Referee. The defendant Frank B. Rapp, during the summer of 1890, entered into contracts with the defendant the mayor, aldermen, and commonalty of the city of New York, to make certain sanitary alterations and improvements in public schools Nos. 57, 60, 76, and 83. Said Rapp thereafter commenced the work required by such contracts, but personally abandoned the same prior to the completion thereof, and the work called for by the contracts was thereafter completed under the direction of the boards of trus[176]*176tees of the wards in which said schools were respectively situated. The plaintiff above named, as a subcontractor under said Rapp, furnished materials for use, and which were actually used, in prosecuting the work in the school buildings. A number of actions were brought in different courts, by different subcontractors so furnishing materials, to foreclose mechanics’ liens filed by them, and all of such actions have been consolidated into the four actions, entitled as above, in this court, each of such consolidated actions relating to one of the public schools aforesaid.
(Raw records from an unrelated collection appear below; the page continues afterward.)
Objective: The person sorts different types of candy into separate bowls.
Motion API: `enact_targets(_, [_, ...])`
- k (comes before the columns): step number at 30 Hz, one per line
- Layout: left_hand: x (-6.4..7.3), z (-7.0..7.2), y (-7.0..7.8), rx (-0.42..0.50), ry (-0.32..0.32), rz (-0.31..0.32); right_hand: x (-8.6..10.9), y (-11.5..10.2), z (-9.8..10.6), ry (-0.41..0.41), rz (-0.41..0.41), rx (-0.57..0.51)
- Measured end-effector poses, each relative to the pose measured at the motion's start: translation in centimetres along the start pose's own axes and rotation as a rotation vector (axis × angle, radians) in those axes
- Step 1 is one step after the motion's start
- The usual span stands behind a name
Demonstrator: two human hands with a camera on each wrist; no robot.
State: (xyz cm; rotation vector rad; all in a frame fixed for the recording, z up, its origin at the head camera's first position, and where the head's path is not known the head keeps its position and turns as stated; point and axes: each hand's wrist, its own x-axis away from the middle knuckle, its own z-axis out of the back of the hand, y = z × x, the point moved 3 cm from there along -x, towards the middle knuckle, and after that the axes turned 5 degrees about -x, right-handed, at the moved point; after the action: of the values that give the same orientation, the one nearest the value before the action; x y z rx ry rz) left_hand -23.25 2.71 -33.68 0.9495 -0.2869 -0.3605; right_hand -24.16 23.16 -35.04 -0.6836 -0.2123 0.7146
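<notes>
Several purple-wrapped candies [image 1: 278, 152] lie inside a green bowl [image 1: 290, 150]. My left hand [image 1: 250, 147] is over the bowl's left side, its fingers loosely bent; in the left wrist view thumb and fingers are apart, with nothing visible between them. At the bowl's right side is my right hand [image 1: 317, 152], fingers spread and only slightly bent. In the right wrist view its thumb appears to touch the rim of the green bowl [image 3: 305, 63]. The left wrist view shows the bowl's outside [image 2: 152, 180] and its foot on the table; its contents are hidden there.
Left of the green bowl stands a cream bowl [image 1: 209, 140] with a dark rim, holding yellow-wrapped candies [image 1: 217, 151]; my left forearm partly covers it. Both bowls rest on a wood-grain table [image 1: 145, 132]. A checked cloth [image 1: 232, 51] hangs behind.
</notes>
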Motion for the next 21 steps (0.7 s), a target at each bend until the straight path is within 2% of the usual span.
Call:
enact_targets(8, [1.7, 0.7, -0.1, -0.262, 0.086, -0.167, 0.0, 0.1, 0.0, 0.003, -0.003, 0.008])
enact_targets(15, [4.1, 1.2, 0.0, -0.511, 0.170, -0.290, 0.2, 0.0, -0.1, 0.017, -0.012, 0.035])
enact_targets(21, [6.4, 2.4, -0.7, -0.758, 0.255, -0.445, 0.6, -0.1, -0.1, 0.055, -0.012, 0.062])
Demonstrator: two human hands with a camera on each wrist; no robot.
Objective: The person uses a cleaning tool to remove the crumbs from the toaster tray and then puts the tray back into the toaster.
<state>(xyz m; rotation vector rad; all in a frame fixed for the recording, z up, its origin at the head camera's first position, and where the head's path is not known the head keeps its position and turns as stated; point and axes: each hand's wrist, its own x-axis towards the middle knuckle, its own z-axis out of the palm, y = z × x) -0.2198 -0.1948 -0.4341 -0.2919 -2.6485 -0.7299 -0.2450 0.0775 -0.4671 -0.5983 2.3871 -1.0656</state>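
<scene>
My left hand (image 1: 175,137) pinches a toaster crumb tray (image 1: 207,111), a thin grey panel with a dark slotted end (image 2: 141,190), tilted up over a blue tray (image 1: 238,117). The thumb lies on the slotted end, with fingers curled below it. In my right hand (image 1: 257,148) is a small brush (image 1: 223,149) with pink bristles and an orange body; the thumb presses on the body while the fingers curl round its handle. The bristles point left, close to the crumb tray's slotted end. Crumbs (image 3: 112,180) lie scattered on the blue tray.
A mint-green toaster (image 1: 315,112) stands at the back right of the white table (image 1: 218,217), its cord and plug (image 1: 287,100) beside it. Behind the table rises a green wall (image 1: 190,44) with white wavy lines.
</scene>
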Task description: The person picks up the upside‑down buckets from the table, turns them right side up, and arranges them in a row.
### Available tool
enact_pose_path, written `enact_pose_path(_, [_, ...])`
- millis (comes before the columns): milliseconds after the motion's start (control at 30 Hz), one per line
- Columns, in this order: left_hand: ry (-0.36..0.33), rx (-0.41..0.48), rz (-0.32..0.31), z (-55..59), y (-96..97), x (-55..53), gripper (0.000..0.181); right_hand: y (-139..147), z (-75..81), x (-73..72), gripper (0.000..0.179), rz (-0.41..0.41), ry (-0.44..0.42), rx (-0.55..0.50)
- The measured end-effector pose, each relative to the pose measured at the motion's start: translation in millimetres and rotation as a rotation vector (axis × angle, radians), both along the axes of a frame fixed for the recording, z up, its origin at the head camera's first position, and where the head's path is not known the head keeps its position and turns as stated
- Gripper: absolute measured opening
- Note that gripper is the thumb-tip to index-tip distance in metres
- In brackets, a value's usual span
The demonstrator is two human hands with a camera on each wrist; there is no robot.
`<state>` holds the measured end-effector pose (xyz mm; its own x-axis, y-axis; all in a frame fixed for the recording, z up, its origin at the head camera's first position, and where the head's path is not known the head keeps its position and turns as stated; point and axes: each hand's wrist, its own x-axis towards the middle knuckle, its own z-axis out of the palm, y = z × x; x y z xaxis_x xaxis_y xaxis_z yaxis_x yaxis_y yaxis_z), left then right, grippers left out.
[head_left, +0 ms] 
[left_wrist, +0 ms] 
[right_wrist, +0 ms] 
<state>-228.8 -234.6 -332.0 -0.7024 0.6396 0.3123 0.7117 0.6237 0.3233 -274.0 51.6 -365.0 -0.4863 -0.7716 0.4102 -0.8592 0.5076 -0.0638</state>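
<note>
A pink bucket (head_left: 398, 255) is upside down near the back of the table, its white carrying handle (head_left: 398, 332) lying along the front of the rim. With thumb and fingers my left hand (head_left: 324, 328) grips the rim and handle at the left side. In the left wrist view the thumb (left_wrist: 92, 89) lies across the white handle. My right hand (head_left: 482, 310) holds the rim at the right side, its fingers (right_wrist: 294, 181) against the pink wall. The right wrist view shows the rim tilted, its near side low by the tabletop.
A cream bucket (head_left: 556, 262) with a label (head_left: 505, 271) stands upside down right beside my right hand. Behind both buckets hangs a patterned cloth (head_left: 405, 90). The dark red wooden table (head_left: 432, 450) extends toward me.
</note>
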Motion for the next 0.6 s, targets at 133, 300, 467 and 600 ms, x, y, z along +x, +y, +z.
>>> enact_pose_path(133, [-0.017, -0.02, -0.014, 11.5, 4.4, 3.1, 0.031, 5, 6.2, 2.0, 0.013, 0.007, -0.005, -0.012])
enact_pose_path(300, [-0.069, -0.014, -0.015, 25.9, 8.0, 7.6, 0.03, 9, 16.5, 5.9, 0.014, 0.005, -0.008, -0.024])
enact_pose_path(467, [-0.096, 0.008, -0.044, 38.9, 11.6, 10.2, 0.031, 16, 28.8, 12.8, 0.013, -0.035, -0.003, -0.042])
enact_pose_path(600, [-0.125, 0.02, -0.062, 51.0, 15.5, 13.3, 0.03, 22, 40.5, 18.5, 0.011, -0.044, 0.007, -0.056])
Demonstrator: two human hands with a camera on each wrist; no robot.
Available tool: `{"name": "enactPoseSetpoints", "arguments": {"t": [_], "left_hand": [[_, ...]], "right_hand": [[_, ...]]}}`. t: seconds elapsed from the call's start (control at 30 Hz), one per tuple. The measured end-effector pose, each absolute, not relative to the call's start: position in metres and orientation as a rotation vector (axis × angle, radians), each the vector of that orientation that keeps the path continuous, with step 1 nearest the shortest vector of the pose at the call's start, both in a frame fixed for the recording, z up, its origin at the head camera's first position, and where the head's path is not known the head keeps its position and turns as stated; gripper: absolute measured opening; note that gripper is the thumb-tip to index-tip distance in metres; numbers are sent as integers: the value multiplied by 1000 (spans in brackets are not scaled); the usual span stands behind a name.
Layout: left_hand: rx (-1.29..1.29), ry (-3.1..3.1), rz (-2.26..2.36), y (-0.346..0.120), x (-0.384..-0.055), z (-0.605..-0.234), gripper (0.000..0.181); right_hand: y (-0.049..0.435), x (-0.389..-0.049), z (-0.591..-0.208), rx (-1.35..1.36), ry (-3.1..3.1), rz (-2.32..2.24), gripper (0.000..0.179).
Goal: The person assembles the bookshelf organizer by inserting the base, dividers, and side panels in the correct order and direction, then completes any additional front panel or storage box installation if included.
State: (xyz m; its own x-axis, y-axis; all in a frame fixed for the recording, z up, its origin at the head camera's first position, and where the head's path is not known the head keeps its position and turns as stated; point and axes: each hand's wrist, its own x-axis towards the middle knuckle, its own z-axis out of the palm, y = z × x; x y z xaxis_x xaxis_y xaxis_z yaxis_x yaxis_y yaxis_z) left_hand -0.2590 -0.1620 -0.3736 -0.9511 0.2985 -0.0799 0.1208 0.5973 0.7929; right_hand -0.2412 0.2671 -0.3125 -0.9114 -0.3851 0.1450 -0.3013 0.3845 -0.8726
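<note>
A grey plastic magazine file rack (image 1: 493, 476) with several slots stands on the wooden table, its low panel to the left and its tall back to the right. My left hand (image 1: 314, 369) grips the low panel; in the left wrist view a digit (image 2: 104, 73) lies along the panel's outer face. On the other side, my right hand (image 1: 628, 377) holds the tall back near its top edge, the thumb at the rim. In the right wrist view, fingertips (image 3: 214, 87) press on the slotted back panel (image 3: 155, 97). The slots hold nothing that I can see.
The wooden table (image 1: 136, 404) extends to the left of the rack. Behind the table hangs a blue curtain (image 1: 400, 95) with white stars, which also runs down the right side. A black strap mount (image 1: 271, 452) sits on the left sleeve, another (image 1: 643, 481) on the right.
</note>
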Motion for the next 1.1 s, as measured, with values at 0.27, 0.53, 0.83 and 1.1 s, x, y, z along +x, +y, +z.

It appears that with regard to each of. said schools a balance remains in the hands of the comptroller, on account of the contract price originally agreed to be paid to Rapp, after all payments made to Rapp, and by the trustees in the completion of the various jobs which he undertook. Some of the materials furnished by the various lienors were; used by Rapp before he abandoned; and some of the same, under the direction of the trustees, in completing the contracts after his abandonment. The various material men claim that as their property was actually used in the prosecution of the work, and balances remain upon the contract prices, such balances represent the value of their property which has gone into the improvements, and that they should be entitled to payment out of the same in the order of the priority of their respective liens.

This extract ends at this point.